Abstract

Context Spirituality is an important component of holistic health care. While attitudes of athletic training program directors and clinicians toward spirituality are documented, the attitudes and practices of athletic training students are unknown. Objective To describe the beliefs and behaviors of athletic training students regarding spirituality and spiritual care. Design Repeated measures cohort. Setting Online survey. Patients or Other Participants All athletic training students (n = 33) enrolled in an accredited athletic training program at a private religiously affiliated university were invited to participate. The response rate was 78.8% (males = 7, females = 19, age = 20.3 ± 2.1). Intervention(s) An email invitation to complete the online survey was sent in September and April of the same academic year. The online survey included demographic data, the Spiritual Perspectives Scale (SPS), modified Spiritual Care Perspectives Scale (mSCPS), and modified Spiritual Care Therapeutics Scale (mSCTS). Main Outcome Measure(s) Level of agreement on the mSCPS items and therapeutic action frequency on the mSCTS were recorded and compared between fall and spring using paired t tests. For both scales, all item averages were organized from lowest to highest. SPS summary score was calculated.

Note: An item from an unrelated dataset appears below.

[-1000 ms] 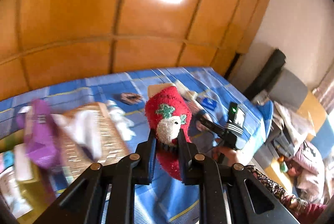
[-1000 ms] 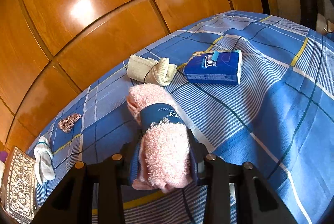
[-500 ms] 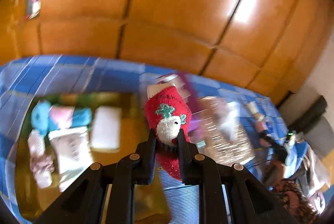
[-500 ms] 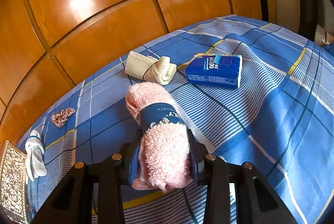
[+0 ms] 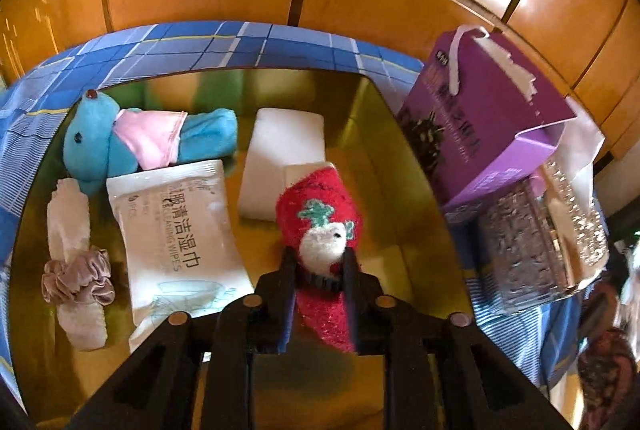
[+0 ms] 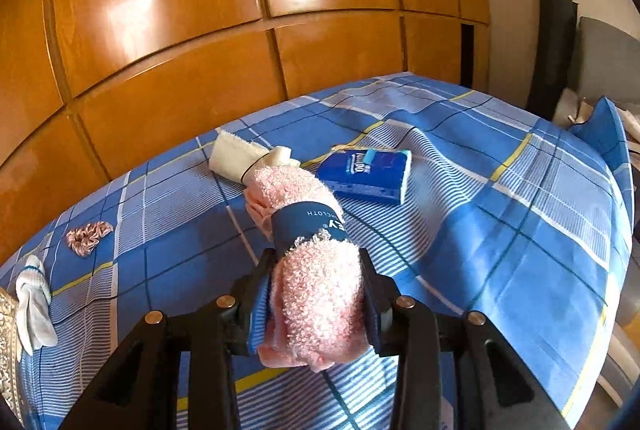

Results The mSCPS items with the highest and lowest agreement, respectively, were “Relationships with others are important to patient's spiritual health” and “Spiritual care is only for religious persons.” The mSCTS items with the highest and lowest frequencies, respectively, were “After completing a task, remained present just to show caring” and “Offered to pray with a patient.” Only 3 mSCPS items changed significantly over time, whereas 8 mSCTS items changed significantly (all P < .05). The SPS did not change over time (P = .848; fall = 4.74 ± 0.96, spring = 4.73 ± 0.87). Conclusions Athletic training students in this pilot study believe that spirituality is an important part of health care; however, athletic training students preferred items in which patients took the lead in raising spiritual issues. Therapeutic actions that support a patient's spiritual well-being without being openly religious were preferred.